Zsh Mailing List Archive
Messages sorted by: Reverse Date, Date, Thread, Author

Re: [PATCH] Enable sub-second timeout in zsystem flock



	Hello,

About the patch I submitted last month enabling fractional seconds for
the timeout in zsystem flock, there was the following outstanding issue.

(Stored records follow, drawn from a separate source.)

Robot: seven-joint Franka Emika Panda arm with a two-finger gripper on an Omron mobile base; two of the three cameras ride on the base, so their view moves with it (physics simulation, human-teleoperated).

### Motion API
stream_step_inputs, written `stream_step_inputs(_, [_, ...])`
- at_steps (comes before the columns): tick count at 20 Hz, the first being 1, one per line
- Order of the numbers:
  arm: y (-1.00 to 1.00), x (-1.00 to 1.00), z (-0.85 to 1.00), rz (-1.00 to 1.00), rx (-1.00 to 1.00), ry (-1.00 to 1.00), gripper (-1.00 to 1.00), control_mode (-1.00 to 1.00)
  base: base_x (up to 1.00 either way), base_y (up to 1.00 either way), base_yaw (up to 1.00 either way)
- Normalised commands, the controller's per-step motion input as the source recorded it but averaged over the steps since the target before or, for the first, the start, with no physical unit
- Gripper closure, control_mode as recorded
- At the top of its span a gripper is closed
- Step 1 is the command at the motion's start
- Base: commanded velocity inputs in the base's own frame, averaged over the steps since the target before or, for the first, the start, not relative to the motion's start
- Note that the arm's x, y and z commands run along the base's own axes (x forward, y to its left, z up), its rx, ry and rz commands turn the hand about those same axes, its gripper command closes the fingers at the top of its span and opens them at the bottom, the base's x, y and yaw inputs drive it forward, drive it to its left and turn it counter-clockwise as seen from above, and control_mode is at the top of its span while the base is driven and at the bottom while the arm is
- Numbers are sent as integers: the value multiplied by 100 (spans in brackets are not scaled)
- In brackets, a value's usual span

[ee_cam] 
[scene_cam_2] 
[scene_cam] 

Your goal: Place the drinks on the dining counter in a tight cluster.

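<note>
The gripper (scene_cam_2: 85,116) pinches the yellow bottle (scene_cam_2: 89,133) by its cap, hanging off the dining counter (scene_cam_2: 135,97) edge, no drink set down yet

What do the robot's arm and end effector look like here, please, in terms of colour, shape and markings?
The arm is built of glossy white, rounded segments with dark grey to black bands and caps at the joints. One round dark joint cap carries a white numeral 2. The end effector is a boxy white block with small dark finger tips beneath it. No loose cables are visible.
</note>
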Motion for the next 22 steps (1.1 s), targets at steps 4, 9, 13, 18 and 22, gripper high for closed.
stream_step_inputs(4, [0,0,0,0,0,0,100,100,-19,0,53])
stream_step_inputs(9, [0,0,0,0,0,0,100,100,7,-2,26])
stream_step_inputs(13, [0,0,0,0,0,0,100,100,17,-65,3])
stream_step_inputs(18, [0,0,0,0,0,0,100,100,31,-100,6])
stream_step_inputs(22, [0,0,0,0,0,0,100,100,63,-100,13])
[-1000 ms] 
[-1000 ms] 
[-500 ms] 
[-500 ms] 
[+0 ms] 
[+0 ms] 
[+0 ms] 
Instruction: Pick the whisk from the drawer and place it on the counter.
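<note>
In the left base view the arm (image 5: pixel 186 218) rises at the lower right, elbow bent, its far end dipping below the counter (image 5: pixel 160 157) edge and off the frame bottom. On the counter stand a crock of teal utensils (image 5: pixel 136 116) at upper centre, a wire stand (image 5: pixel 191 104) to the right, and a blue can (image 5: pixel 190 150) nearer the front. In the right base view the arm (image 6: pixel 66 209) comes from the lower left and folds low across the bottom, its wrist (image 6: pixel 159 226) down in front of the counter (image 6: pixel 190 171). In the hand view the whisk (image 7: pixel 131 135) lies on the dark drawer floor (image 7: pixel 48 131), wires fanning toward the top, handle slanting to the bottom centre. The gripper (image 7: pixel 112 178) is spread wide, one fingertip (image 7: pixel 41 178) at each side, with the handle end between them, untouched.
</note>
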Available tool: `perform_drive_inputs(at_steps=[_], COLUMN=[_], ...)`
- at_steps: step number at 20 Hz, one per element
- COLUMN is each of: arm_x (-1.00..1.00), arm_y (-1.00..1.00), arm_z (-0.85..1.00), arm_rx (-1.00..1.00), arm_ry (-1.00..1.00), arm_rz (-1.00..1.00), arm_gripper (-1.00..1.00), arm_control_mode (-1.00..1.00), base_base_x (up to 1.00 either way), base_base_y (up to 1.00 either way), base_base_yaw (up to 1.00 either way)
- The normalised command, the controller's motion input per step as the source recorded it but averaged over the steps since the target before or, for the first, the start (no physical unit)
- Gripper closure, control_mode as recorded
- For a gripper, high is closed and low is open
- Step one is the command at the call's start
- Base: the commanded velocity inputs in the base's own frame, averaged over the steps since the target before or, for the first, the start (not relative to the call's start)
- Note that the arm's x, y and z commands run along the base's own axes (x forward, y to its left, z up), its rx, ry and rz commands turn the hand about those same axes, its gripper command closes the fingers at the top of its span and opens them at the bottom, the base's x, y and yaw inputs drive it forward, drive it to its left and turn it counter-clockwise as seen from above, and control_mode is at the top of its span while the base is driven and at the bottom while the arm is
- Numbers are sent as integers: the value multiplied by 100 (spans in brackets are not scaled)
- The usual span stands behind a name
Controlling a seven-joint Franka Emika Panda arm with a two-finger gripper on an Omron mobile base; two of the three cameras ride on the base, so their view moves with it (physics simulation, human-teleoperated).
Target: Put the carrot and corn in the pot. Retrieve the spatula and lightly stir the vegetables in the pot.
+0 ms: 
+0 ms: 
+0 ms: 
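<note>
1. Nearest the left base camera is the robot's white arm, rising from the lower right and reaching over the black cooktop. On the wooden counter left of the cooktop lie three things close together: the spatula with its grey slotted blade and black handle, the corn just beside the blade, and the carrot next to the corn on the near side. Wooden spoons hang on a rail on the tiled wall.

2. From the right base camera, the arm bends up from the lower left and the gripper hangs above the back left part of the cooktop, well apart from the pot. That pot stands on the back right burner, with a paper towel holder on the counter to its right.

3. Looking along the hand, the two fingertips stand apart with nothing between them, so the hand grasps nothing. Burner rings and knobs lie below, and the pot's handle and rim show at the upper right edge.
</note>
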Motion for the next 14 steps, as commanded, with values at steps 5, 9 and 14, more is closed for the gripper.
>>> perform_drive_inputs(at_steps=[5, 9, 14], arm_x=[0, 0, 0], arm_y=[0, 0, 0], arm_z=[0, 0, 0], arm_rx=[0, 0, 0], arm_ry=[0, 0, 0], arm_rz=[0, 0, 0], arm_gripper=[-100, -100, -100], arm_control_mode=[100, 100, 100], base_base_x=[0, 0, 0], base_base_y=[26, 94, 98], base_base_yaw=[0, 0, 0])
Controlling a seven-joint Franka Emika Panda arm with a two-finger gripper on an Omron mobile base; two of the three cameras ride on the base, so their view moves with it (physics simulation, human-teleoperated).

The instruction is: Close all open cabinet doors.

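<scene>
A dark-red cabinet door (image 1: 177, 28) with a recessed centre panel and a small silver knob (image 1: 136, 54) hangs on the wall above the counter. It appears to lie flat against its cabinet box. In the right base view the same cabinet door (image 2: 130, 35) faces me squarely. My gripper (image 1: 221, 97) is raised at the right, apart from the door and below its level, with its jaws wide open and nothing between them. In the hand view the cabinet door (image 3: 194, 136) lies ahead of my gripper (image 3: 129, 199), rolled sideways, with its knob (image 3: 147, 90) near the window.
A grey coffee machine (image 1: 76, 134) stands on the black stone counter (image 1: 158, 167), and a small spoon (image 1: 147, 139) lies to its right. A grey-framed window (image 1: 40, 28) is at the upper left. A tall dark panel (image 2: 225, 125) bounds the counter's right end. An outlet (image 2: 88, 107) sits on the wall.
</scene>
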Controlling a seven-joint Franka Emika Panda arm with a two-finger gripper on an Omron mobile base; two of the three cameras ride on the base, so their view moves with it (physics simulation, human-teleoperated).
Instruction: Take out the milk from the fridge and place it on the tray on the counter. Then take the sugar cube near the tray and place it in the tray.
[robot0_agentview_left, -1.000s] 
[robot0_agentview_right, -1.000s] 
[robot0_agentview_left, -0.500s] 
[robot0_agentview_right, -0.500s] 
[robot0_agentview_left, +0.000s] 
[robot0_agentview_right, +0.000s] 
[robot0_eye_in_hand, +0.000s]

Daniel Shahaf (Sunday 2020-03-15):
> How likely is zsh 5.9 to be ported to a platform that doesn't have a
> 64-bit type?
> 
> If that's a concern, I'd recommend to issue a warning or disable the
> feature when we detect that case.
> 
> I'm not sure whether that's a concern.

If it is, here is a reimplementation of the patch that doesn't depend
on a 64-bit type.  Instead of counting time in microseconds, I've used
struct timespec and a function similar to zgettime() but that uses
CLOCK_MONOTONIC if available instead of CLOCK_REALTIME.

(I haven't managed to avoid some code duplication, because a common
function would require choosing between the two clocks, thus need a
parameter of type clockid_t, which is not always defined.  So I don't
know how to write the prototype of a common function.)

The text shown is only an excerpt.